DESCRIPTION OF THE TASK -> When you retype the listing, keep every word exactly as it appears.

——

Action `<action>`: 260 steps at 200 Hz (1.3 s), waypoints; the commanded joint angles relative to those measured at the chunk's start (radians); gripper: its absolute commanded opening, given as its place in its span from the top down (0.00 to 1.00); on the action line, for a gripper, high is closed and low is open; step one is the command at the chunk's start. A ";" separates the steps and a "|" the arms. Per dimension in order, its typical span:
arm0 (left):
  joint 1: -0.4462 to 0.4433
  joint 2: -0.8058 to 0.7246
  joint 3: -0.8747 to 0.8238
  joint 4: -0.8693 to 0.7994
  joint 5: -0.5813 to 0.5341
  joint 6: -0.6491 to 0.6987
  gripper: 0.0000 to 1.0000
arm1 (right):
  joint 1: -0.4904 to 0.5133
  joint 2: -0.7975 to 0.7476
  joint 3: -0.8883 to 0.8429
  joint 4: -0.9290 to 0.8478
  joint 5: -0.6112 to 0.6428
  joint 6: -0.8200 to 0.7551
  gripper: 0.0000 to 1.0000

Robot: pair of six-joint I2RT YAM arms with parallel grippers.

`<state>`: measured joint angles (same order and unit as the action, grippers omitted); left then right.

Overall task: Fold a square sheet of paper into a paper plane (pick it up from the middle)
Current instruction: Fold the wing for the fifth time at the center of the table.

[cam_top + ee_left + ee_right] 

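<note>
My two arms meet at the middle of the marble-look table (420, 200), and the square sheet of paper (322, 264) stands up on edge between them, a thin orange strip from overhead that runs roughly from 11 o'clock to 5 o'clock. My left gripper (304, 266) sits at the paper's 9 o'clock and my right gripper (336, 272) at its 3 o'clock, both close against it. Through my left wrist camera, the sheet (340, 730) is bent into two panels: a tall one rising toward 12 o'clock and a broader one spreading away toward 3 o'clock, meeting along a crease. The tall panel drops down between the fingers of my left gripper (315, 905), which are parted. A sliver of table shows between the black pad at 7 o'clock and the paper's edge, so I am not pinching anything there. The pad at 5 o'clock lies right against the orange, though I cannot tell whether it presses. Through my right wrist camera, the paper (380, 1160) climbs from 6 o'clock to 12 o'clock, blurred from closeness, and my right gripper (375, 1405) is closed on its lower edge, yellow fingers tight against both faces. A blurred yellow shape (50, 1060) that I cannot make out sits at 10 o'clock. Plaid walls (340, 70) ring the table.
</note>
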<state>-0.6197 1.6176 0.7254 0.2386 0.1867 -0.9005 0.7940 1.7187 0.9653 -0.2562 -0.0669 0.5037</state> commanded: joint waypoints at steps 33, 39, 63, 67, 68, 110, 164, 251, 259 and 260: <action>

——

COMPLETED EXERCISE ->
Action `<action>`: 260 steps at 200 Hz (1.3 s), waypoints; the commanded joint angles relative to those measured at the chunk's start (radians); gripper: its absolute commanded opening, given as its place in its span from the top down (0.00 to 1.00); on the action line, for a gripper, high is closed and low is open; step one is the command at the chunk's start. A ";" separates the steps and a "|" the arms. Per dimension in order, its typical span:
arm0 (left):
  joint 1: -0.4462 to 0.4433
  joint 2: -0.8058 to 0.7246
  joint 3: -0.8747 to 0.8238
  joint 4: -0.8693 to 0.7994
  joint 5: -0.5813 to 0.5341
  joint 6: -0.6491 to 0.6987
  gripper: 0.0000 to 1.0000
arm1 (right):
  joint 1: -0.4904 to 0.5133
  joint 2: -0.7975 to 0.7476
  joint 3: -0.8883 to 0.8429
  joint 4: -0.9290 to 0.8478
  joint 5: -0.6112 to 0.6428
  joint 6: -0.8200 to 0.7551
  gripper: 0.0000 to 1.0000

Robot: pair of six-joint I2RT YAM arms with parallel grippers.

`<state>`: measured joint angles (same order and unit as the action, grippers omitted); left then right.

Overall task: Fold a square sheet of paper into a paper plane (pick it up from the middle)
Current instruction: Fold the wing for the fifth time at the center of the table.

[cam_top + ee_left + ee_right] 

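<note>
My two arms meet at the middle of the marble-look table (420, 200), and the square sheet of paper (322, 264) stands up on edge between them, a thin orange strip from overhead that runs roughly from 11 o'clock to 5 o'clock. My left gripper (304, 266) sits at the paper's 9 o'clock and my right gripper (336, 272) at its 3 o'clock, both close against it. Through my left wrist camera, the sheet (340, 730) is bent into two panels: a tall one rising toward 12 o'clock and a broader one spreading away toward 3 o'clock, meeting along a crease. The tall panel drops down between the fingers of my left gripper (315, 905), which are parted. A sliver of table shows between the black pad at 7 o'clock and the paper's edge, so I am not pinching anything there. The pad at 5 o'clock lies right against the orange, though I cannot tell whether it presses. Through my right wrist camera, the paper (380, 1160) climbs from 6 o'clock to 12 o'clock, blurred from closeness, and my right gripper (375, 1405) is closed on its lower edge, yellow fingers tight against both faces. A blurred yellow shape (50, 1060) that I cannot make out sits at 10 o'clock. Plaid walls (340, 70) ring the table.
</note>
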<state>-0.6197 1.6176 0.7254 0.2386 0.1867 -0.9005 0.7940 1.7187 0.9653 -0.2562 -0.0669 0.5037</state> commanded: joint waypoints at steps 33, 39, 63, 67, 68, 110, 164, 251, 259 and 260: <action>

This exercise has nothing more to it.